The 2nd and 3rd query are equal. It will convert key in (x1, x2, x3..) to (key == x1) or (key == x2) or ... as follows.

if the query has both filtering on RowKey and other columns (see below example),

sqlContext.sql("select id, col6, col8 from iteblog_table where id = 1 and col7 = 'xxx'")

it will convert to the following search.

val filter = new SingleColumnValueFilter(
              Bytes.toBytes("cf7"), Bytes.toBytes("col7 ")
              CompareOp.EQUAL,
             Bytes.toBytes("xxx"))
 
val g = new Get(Bytes.toBytes(1))
g.addColumn(Bytes.toBytes("cf6"), Bytes.toBytes("col6"))
g.addColumn(Bytes.toBytes("cf8"), Bytes.toBytes("col8"))
g.setFilter(filter)

If we have multiple and conditions, it all useSingleColumnValueFilter for filtering. If we have following search/query,

sqlContext.sql("select id, col6, col8 from iteblog_table where id = 1 or col7 = 'xxx'")

How SHC optimize it? Actually, when filtering on non RowKey, the whole table scan has to be performed. The above query in HSC will get all data from HBase and transfer data to Spark, then filter in Spark. In this case, the performance is limited. Same logic applies to the following query as well.

sqlContext.sql("select id, col6, col8 from iteblog_table where id = 1 or col7 <= 'xxx'")
sqlContext.sql("select id, col6, col8 from iteblog_table where id = 1 or col7 >= 'xxx'")
sqlContext.sql("select id, col6, col8 from iteblog_table where col7 = 'xxx'")

Obviously, querying in this way is not very effecient. A better way is to push computing to HBase layer using SingleColumnValueFilter to filter as much as possible before moving data to Spark. In this case, we do not have to transfer lots of data from HBase to Spark.

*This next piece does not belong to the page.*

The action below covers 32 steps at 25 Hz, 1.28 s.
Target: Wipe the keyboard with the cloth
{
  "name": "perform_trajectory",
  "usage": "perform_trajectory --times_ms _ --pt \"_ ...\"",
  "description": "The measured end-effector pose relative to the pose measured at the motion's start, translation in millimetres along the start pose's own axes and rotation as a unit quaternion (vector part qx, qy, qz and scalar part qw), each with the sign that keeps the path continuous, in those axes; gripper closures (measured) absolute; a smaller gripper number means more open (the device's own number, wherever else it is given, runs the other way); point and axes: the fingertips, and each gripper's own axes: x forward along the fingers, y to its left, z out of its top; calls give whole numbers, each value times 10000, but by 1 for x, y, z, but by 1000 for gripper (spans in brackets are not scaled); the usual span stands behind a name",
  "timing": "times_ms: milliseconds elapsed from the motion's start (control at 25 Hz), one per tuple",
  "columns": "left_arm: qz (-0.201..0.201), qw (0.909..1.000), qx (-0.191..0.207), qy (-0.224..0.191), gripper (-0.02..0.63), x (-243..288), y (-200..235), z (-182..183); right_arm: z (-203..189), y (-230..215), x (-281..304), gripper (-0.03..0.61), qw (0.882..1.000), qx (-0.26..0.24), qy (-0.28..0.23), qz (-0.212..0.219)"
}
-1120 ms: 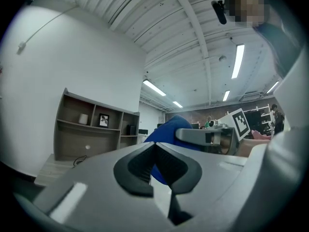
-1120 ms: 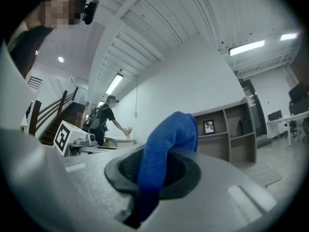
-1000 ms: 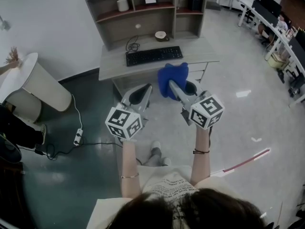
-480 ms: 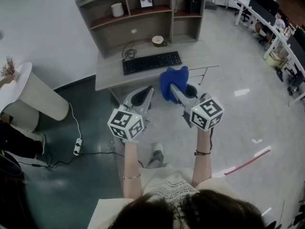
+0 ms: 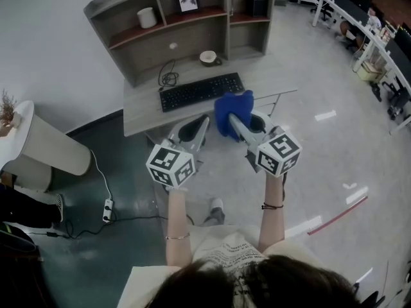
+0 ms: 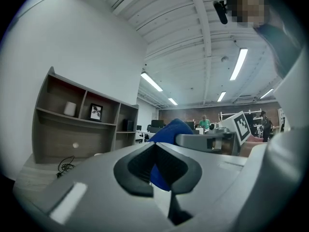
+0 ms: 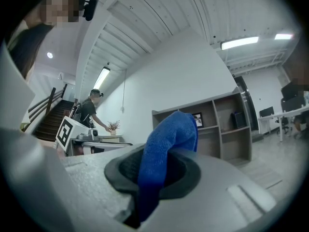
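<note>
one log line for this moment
right gripper: shut on blue cloth | left gripper: shut, empty | keyboard: on desk, cloth not on it

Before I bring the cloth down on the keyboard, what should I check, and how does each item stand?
1. Cloth gripped: ok. The blue cloth is pinched in the right gripper.
2. Spare left gripper free: ok, shut on nothing.
3. Top of the keyboard uncovered: ok, it lies flat on the desk.
4. Wiping room: ok. The cup sits behind the keyboard, apart from it.
5. Cloth on the keys: not ok, it is held in the air.
6. Dirt on the keys: cannot tell.
</note>
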Motion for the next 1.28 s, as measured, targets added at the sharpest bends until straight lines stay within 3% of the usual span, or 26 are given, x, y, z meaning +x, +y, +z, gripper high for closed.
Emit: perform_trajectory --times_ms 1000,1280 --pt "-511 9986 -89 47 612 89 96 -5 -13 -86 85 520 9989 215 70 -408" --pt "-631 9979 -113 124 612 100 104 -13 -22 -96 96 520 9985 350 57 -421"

2. Composition RowKey Optimization

SHC also supports Composition as follows：

def cat =
  s"""{
     |"table":{"namespace":"default", "name":"iteblog", "tableCoder":"PrimitiveType"},
     |"rowkey":"key1:key2",
     |"columns":{
     |"col00":{"cf":"rowkey", "col":"key1", "type":"string", "length":"6"},
     |"col01":{"cf":"rowkey", "col":"key2", "type":"int"},
     |"col1":{"cf":"cf1", "col":"col1", "type":"boolean"},
     |"col2":{"cf":"cf2", "col":"col2", "type":"double"},
     |"col3":{"cf":"cf3", "col":"col3", "type":"float"},
     |"col4":{"cf":"cf4", "col":"col4", "type":"int"},
     |"col5":{"cf":"cf5", "col":"col5", "type":"bigint"},
     |"col6":{"cf":"cf6", "col":"col6", "type":"smallint"},
     |"col7":{"cf":"cf7", "col":"col7", "type":"string"},
     |"col8":{"cf":"cf8", "col":"col8", "type":"tinyint"}
     |}
     |}""".stripMargin

In above example, col00 and col01 combined as rowkey，and col00 at first，col01 at last. For example, col00 =‘row002’，col01 = 2，then the composite rowkey is row002\x00\x00\x00\x02。Then when searching Rowkey, how SHC to do optimization? For example, we have following search.

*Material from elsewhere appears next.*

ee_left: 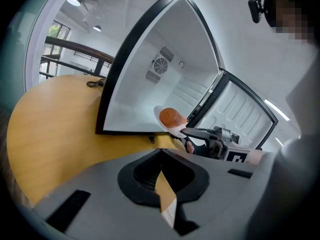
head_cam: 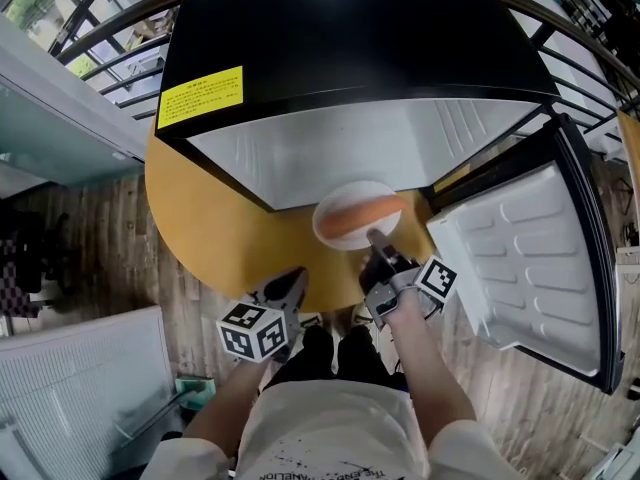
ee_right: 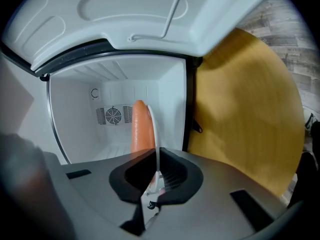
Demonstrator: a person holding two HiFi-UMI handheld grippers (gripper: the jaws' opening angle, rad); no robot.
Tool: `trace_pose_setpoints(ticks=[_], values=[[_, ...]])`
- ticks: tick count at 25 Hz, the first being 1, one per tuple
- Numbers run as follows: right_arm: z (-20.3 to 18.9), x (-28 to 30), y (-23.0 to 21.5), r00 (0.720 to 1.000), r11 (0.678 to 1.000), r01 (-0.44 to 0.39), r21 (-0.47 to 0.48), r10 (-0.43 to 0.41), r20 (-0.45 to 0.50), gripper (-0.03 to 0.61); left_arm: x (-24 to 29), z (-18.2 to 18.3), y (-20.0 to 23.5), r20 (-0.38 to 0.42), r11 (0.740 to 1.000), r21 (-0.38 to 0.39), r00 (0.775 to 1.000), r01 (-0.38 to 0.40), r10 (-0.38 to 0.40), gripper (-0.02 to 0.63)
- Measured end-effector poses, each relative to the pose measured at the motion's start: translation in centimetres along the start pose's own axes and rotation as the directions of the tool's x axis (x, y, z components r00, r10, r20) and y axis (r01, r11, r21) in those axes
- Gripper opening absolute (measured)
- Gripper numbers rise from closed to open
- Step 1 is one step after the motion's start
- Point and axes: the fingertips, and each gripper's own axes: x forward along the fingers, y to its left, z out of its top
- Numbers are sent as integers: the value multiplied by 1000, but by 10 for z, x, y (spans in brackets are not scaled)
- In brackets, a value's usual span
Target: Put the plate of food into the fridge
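Right gripper [head_cam: 377, 238] clamps the white plate [head_cam: 350, 190] of orange food [head_cam: 360, 218]; left gripper [head_cam: 296, 280] closed, empty.

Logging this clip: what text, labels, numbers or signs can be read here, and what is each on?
Yellow sticker on the fridge's black top: printed lines, too small to read.
Shirt: dark lettering, cut off at the frame edge, unreadable.
Cubes on the left gripper and right gripper: square patterns only, no words.
Plate, fridge inside: no text.
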Motion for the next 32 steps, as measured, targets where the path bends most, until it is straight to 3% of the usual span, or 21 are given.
trace_pose_setpoints(ticks=[19,32], values=[[27,79,-10,999,999,28,16,-29,40,34,14,-19,36,-57,998,-56,998,-8,4,23],[44,118,-16,996,999,43,23,-45,77,34,15,-9,59,-37,997,-70,999,-30,28,23]])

df.sqlContext.sql("select col00, col01, col1 from iteblog where col00 = 'row000' and col01 = 0").show()

Based on the information above，RowKey is composited with col00 and col01. Then，the above search can concat col00 and col01 to form a RowKey，then convert the search to a get. However, SHC converts the above search to a scan and get. The scan’s startRow is row000 and endRow is row000\xff\xff\xff\xff；get’s rowkey is row000\xff\xff\xff\xff，then return all data matched the search conditions. In the end, filter in Spark to get the final result. Since SHC is still in development, the solution described above may change.

In SHC, the two query below has the same logic when pushing down to the HBase.

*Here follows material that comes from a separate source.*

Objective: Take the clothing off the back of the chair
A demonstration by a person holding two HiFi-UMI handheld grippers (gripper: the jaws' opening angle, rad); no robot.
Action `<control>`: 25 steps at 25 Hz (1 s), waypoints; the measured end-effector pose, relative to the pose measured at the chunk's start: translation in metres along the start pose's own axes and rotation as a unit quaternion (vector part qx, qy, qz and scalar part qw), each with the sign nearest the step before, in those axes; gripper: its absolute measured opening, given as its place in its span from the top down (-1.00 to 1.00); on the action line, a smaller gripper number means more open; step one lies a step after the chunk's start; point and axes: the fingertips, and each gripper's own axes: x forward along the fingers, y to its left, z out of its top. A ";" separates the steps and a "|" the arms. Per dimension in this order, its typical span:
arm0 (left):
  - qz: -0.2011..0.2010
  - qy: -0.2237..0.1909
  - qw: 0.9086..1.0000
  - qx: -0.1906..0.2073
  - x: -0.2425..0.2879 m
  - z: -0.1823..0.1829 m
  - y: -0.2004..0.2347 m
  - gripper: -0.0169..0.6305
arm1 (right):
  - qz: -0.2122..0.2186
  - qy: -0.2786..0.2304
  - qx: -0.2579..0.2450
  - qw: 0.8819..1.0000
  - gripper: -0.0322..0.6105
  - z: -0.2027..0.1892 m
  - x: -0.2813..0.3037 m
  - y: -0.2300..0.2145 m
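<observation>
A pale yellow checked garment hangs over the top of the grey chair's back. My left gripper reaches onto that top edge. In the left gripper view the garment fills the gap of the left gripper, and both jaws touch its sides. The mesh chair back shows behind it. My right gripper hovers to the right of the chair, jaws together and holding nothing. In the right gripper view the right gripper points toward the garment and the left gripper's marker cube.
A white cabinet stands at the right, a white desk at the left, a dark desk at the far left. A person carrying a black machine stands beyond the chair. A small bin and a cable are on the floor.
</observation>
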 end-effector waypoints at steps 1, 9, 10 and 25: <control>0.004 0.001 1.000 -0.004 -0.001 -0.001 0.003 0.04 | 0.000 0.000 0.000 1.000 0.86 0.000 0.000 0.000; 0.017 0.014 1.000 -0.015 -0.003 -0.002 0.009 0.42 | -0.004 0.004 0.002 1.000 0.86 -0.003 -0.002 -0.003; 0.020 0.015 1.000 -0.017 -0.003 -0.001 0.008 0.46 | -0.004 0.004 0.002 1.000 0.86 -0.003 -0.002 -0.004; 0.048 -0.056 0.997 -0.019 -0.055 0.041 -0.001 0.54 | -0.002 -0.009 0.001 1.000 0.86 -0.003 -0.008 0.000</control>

df.sqlContext.sql("select col00, col01, col1 from iteblog where col00 = 'row000'").show()
df.sqlContext.sql("select col00, col01, col1 from iteblog where col00 = 'row000' and col01 = 0").show()

The only difference is the filtering in Spark.

2. Scan Optimization

If we have search conditions, such as < or > as follows：

df.sqlContext.sql("select col00, col01, col1 from iteblog where col00 > 'row000' and col00 < 'row005'").show()

In SHC, this is converted to a get and a scan. The get’s Rowkey is row0005\xff\xff\xff\xff；scan’s startRow is row000，endRow is row005\xff\xff\xff\xff，then retun to Spark for fitering.

In summary, SHC can improve the query performance and aviod full table scan. For now this project is merging with HBase’s connectors project for better improvement.